** Recorded data follows **

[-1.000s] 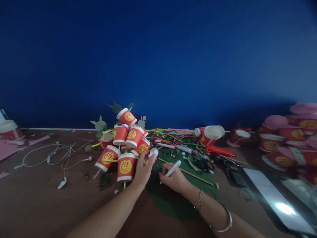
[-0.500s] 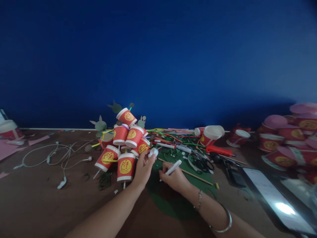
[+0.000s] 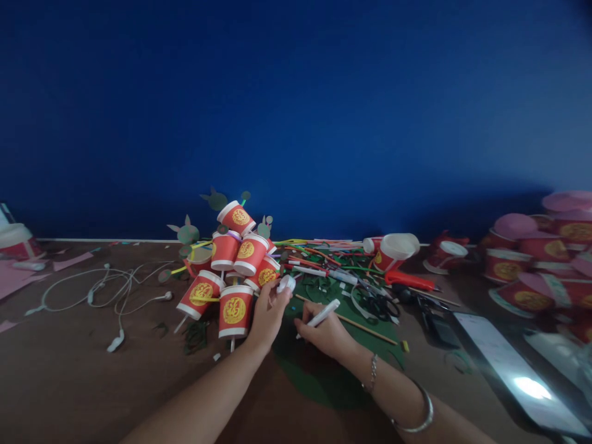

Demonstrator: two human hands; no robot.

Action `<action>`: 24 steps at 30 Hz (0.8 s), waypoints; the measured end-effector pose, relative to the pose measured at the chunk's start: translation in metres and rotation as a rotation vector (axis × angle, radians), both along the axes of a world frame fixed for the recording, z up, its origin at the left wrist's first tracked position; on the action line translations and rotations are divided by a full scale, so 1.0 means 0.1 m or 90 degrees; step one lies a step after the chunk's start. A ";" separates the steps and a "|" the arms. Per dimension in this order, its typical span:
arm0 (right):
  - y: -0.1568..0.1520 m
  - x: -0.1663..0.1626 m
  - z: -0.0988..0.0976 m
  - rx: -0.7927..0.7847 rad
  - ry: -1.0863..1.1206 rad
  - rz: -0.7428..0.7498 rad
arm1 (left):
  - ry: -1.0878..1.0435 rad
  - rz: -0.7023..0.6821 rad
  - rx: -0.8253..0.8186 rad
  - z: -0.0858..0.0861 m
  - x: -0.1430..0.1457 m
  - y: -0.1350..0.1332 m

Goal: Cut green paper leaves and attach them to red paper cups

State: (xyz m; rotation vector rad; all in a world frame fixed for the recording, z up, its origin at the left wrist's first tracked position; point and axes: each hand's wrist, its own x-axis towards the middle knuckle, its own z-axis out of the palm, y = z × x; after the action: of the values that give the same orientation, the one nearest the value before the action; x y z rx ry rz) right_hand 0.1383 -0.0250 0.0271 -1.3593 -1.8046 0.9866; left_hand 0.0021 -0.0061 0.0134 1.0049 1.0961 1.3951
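Observation:
My right hand (image 3: pixel 324 330) is closed around a white pen (image 3: pixel 325 311), which slants with its lower end down at the dark sheet. Fingers curled, my left hand (image 3: pixel 271 314) holds a small white rounded object (image 3: pixel 287 284); its exact kind is unclear. Under and beyond the hands lies dark green paper (image 3: pixel 333 382) with cut scraps on it. A stack of red and white paper cups (image 3: pixel 235 311) stands just left of my left hand, with sticks and grey rabbit-shaped cutouts (image 3: pixel 187 232) attached. A thin wooden stick (image 3: pixel 367 330) lies behind my right hand.
White earphones (image 3: pixel 115 340) lie tangled at the left. Scissors (image 3: pixel 382 305), a red glue gun (image 3: pixel 409 282) and colored strips crowd the back middle. A lit phone (image 3: pixel 499 357) rests at the right, near more stacked cups (image 3: pixel 506 265). A blue wall (image 3: pixel 296 123) stands behind.
My right hand has shifted very slightly left with the pen, which leans a little more. The left hand stays in place.

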 end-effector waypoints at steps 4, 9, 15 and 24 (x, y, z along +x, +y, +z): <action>-0.01 -0.01 0.00 0.016 -0.009 0.012 | -0.008 -0.001 -0.002 -0.01 0.00 0.00; -0.01 -0.01 -0.01 0.025 -0.013 0.011 | -0.010 -0.005 0.001 -0.02 0.00 0.00; 0.00 0.00 -0.03 0.024 -0.026 0.004 | -0.007 0.000 0.000 -0.02 -0.01 0.00; 0.00 -0.01 -0.02 0.028 -0.019 -0.021 | 0.002 -0.006 0.003 -0.01 -0.01 -0.01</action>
State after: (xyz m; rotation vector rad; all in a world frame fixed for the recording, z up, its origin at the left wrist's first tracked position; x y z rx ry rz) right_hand 0.1378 -0.0253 0.0250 -1.3801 -1.8095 0.9092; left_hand 0.0015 -0.0067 0.0125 1.0147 1.0905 1.3893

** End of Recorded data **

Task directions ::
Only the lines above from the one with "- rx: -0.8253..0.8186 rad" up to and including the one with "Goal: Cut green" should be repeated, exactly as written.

Result of the exercise ::
  - rx: -0.8253..0.8186 rad
  - z: -0.0858..0.0861 m
  - x: -0.1430..0.1457 m
  - y: -0.1350..0.1332 m

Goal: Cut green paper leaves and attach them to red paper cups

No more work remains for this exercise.